Write out all of the listing exactly. Add nothing to it.
+++ Data segment +++
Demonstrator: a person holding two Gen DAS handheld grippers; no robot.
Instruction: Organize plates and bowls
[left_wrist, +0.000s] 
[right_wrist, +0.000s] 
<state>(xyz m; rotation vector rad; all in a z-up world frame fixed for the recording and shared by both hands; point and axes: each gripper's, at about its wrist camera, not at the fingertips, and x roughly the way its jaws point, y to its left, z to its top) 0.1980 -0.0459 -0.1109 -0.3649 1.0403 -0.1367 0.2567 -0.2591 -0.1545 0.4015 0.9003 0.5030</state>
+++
• Answer:
Demonstrator: a person holding two Gen DAS handheld grippers; no robot.
Instruction: Organize plates and bowls
[left_wrist, +0.000s] 
[right_wrist, +0.000s] 
<state>(xyz m; rotation vector rad; all in a z-up world frame fixed for the recording and shared by both hands; point and axes: each gripper's, at about its wrist camera, not at the fingertips, and x roughly the way its jaws point, y to its left, z to its top) 0.1980 -0.0459 -0.1109 -0.3649 1.0403 -0.1367 0.2567 -0.2591 -0.1545 0.4015 0.9003 0.5030</state>

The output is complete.